As for width, this shoe is narrow. Narrow to the point where after that first mile, right under the ball of my foot starts pinching. By mile two, I was counting down the minutes until I could get my butt back home and take the shoes off. I averaged four to five miles each time out for those who are wondering. That’s a lot of time spent fantasizing on being done with something I normally love doing.
Lockdown, like I eluded to in the fit, was a bit of an annoyance. I never felt like I was popping out of the shoe, but the back heel would pull at my socks. The only thing I could do to remedy this was to make sure I wore socks with heel tabs and then once I had worked up enough sweat to then stop and really wrench my socks up, they’d stick a bit better. Only then did everything seem to stay in place, but stopping to deal with sock issues is not something a runner wants to do.
Where the GEL midsole ends and attaches to the rest of your shoe is a plastic cup that runs around 95 percent of the shoe. It’s thickest in the back where your heel is and gradually gets slimmer as it heads to your toes. It’s not super stiff as there is some twist to the shoe which you can see in the performance video. At first, I thought maybe it helped cup your foot for stability, but upon further investigation, I found that it really just cupped the plush insole. I’m pretty sure the stability in the shoe is thanks to the very flat outsole.

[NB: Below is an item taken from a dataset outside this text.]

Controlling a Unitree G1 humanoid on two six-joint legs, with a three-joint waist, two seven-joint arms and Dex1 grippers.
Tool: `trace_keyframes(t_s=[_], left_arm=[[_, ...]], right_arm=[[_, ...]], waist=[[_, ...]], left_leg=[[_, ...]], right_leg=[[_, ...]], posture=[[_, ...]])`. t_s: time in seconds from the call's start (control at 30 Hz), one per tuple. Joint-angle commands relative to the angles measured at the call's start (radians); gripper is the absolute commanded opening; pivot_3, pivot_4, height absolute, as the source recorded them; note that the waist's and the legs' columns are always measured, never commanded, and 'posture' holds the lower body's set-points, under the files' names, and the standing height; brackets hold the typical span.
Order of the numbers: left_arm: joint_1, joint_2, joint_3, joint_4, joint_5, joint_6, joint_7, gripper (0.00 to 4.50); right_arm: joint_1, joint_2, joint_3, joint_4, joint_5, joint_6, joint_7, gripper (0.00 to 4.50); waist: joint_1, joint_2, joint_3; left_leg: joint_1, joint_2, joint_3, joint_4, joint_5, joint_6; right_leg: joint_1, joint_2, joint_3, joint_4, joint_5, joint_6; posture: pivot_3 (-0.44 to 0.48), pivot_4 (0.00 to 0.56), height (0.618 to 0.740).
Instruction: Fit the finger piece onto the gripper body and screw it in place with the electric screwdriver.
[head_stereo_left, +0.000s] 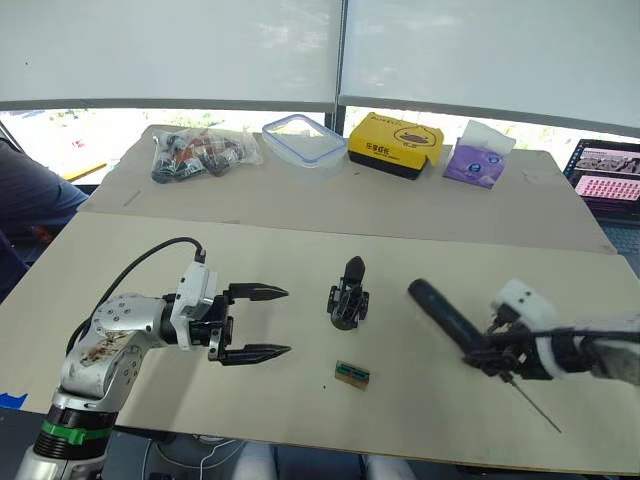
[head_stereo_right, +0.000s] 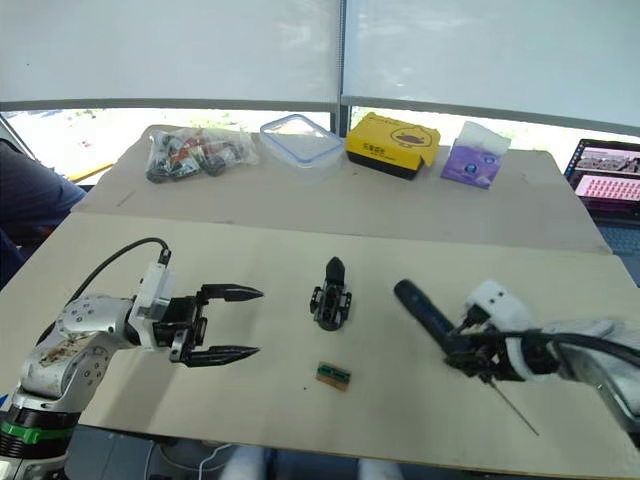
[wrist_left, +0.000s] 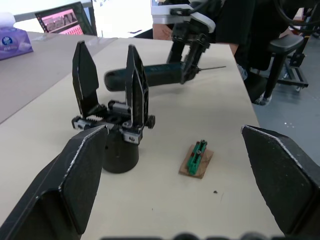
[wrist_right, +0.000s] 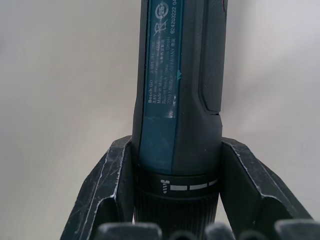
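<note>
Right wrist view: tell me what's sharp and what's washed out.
Right wrist view: the label print on the electric screwdriver is legible and the right hand clamps its collar, while the table behind is pale and featureless.

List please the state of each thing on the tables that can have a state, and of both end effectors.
Left end effector: open, empty, beside the gripper body.
Right end effector: shut on the electric screwdriver.
Electric screwdriver: held, tilted, bit toward the table's near edge.
Gripper body: upright on the table, two fingers up.
Clear container: lid on.
Laptop: open, screen lit.
</note>
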Motion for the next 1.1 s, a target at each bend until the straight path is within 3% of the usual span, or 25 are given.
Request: trace_keyframes(t_s=[0.03,0.17,0.23,0.4,0.6,0.77,0.97,1.1], left_arm=[[0.006,0.011,0.025,-0.015,0.0,-0.024,0.007,4.5],[0.011,0.01,0.025,-0.017,0.001,-0.022,0.017,4.5],[0.014,0.01,0.024,-0.025,-0.002,-0.019,0.021,4.5],[0.017,0.015,0.025,-0.028,-0.004,-0.018,0.019,4.5],[0.042,0.017,0.024,-0.043,-0.005,-0.02,0.022,4.5],[0.06,0.02,0.013,-0.063,-0.004,-0.028,0.008,4.5],[0.067,0.017,0.009,-0.064,0.002,-0.032,0.007,4.5],[0.071,0.009,0.002,-0.067,0.003,-0.034,0.013,4.5]], right_arm=[[0.007,-0.018,-0.002,-0.018,-0.044,-0.087,0.02,1.94],[0.001,-0.002,0.024,0.016,-0.078,-0.116,0.018,1.94],[-0.007,-0.017,0.029,0.028,-0.074,-0.108,0.044,2.98],[-0.034,-0.082,0.039,0.029,-0.077,-0.104,0.115,4.46],[-0.188,-0.166,0.167,0.015,-0.101,-0.011,0.183,4.46],[-0.367,-0.191,0.357,0.008,-0.156,0.134,0.203,4.46],[-0.576,-0.154,0.588,0.035,-0.224,0.279,0.207,4.46],[-0.657,-0.103,0.673,0.076,-0.253,0.316,0.186,4.46]], waist=[[-0.002,0.0,0.0],[-0.007,0.0,0.0],[-0.007,-0.001,0.0],[-0.007,-0.001,0.0],[-0.013,-0.001,0.0],[-0.009,-0.001,0.0],[-0.007,-0.001,0.0],[-0.008,-0.001,0.0]], left_leg=[[0.0,0.0,0.0,0.0,0.0,0.0],[0.001,0.0,0.0,0.0,0.0,0.0],[0.001,0.0,-0.001,0.0,0.0,0.0],[0.001,0.0,0.0,0.001,0.0,0.0],[0.002,0.0,0.0,0.0,0.0,0.0],[0.002,0.0,0.0,0.0,0.0,0.0],[0.001,0.0,0.001,0.0,0.0,0.0],[0.001,0.0,0.001,0.0,0.0,0.0]], right_leg=[[0.0,0.0,0.0,0.0,0.0,0.0],[0.0,0.0,0.0,0.001,0.0,0.0],[0.001,0.0,0.0,0.001,0.0,0.0],[0.001,0.0,0.0,0.001,0.0,0.0],[0.0,0.0,0.0,0.001,0.001,0.0],[0.0,0.0,0.0,0.001,0.001,-0.001],[-0.002,0.0,0.0,0.001,0.001,-0.001],[-0.002,0.0,0.0,0.001,0.001,-0.001]], posture=[[0.0,0.15,0.74],[0.0,0.15,0.74],[0.0,0.15,0.74],[0.0,0.15,0.74],[0.0,0.15,0.74],[0.0,0.15,0.74],[0.0,0.15,0.74],[0.0,0.15,0.74]])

Traction was never an issue for me. Along the outer edge of the GEL midsole is a good chunk of rubber that runs along the border. There are also small dots of rubber dispersed at key points of impact. I never had any slipping and I’ve been quite impressed with how durable its been. I typically grind right through the front outer edge (supinator problems) and this was not the case here. I thought for sure debris from the trails were going to shred the GEL but it has held up very well.
As far as materials go, the upper is a very thick, one-piece textile material. I feel this added to my issues with the fit. Between the width not being wide enough to the stiffness and low stretch of the materials, there wasn’t really any give in the upper for foot expansion. I will say that the heel is definitely padded, like a sponge, and it feels like it had been put through the ringer once I was done.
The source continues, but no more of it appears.